▶ [Exercise requirements]: Go through the data line by line. Copy each one holding the string "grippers".

● ● ● ● ● ● ●

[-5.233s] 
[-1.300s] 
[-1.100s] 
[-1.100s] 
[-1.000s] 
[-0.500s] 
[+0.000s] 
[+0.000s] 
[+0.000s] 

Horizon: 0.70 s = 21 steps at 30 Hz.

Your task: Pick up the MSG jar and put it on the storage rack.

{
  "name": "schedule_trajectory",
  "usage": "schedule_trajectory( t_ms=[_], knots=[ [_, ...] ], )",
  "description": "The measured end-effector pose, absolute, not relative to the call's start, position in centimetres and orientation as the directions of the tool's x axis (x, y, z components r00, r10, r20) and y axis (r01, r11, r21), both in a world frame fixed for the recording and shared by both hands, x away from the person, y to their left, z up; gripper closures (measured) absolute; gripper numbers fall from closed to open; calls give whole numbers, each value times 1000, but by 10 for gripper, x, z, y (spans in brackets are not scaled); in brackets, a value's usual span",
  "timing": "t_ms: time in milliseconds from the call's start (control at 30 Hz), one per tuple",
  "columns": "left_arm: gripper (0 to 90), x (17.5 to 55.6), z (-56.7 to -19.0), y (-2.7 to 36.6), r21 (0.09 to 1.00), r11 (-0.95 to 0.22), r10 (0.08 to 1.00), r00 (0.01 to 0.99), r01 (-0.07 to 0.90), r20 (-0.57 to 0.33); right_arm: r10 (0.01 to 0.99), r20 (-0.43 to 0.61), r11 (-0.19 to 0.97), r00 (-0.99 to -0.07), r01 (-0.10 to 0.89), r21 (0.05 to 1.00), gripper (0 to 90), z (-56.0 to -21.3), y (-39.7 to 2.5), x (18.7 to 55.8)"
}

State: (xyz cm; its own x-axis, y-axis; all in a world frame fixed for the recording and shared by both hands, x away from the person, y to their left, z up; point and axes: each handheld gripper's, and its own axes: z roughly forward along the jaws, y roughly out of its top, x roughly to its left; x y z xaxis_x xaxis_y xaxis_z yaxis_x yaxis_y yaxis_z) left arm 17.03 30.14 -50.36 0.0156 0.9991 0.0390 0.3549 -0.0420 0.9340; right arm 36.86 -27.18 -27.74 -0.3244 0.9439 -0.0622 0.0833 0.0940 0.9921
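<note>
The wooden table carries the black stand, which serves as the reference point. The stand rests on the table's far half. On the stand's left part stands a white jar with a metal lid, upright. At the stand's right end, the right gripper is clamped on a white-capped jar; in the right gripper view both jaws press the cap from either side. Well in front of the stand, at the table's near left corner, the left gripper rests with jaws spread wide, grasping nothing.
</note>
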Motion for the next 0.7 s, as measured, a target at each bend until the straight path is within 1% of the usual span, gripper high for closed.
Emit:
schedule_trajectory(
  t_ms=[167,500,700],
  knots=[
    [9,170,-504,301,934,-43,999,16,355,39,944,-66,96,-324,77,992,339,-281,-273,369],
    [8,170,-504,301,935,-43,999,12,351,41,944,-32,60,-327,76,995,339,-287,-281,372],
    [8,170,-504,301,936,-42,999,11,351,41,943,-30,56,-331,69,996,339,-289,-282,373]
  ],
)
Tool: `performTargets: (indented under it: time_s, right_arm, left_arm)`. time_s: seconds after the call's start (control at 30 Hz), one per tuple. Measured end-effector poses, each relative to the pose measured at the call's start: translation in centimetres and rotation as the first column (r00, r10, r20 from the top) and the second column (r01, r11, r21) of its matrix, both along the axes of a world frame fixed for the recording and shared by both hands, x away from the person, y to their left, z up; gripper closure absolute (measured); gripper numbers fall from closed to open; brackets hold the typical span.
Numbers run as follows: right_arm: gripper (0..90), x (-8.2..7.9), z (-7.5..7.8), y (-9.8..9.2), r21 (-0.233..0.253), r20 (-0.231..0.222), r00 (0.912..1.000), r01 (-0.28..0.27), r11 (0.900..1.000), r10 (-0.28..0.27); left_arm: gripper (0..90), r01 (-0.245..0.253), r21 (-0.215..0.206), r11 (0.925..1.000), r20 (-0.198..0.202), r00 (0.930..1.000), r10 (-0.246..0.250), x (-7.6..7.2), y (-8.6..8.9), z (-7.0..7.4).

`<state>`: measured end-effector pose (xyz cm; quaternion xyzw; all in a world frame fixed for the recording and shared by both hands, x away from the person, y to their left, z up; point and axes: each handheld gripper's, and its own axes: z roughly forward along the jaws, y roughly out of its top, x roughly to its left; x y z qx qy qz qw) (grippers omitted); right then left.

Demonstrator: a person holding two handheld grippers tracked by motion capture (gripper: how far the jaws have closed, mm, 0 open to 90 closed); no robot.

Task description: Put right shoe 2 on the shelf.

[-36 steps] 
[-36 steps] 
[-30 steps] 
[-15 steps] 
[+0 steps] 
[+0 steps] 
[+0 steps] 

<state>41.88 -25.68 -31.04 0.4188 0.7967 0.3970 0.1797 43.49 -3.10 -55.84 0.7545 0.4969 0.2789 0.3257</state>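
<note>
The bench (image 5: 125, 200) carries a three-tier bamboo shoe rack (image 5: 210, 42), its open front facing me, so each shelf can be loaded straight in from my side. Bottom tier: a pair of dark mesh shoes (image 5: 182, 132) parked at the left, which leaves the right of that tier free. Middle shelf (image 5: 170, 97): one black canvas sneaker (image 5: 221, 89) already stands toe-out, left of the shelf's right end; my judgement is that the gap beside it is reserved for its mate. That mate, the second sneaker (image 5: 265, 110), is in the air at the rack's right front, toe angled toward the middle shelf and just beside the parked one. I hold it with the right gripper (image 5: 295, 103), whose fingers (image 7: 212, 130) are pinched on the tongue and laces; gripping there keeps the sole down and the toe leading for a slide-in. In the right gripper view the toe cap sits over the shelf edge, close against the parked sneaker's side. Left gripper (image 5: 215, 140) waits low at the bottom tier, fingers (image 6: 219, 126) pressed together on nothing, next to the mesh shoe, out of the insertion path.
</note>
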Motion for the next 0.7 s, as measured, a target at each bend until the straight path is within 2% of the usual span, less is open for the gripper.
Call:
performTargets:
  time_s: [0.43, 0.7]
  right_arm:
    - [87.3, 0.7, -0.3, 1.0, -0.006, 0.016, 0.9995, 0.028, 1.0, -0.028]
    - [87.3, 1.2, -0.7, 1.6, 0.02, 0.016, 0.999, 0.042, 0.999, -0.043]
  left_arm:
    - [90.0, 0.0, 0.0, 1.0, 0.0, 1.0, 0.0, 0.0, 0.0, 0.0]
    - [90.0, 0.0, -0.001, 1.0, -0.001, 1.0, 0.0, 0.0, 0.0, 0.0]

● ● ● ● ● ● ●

▶ [Response area]:
`<state>`: measured end-effector pose (xyz cm; quaternion xyzw; all in a world frame fixed for the recording and shared by both hands, x away from the person, y to their left, z up; point and axes: each handheld gripper's, and its own axes: z roughly forward along the jaws, y roughly out of its top, x roughly to its left; x y z qx qy qz qw) (grippers omitted); right then left.
Demonstrator: a person holding two handheld grippers tracked by motion capture (gripper: how far the jaws have closed, mm, 0 open to 90 closed); no robot.

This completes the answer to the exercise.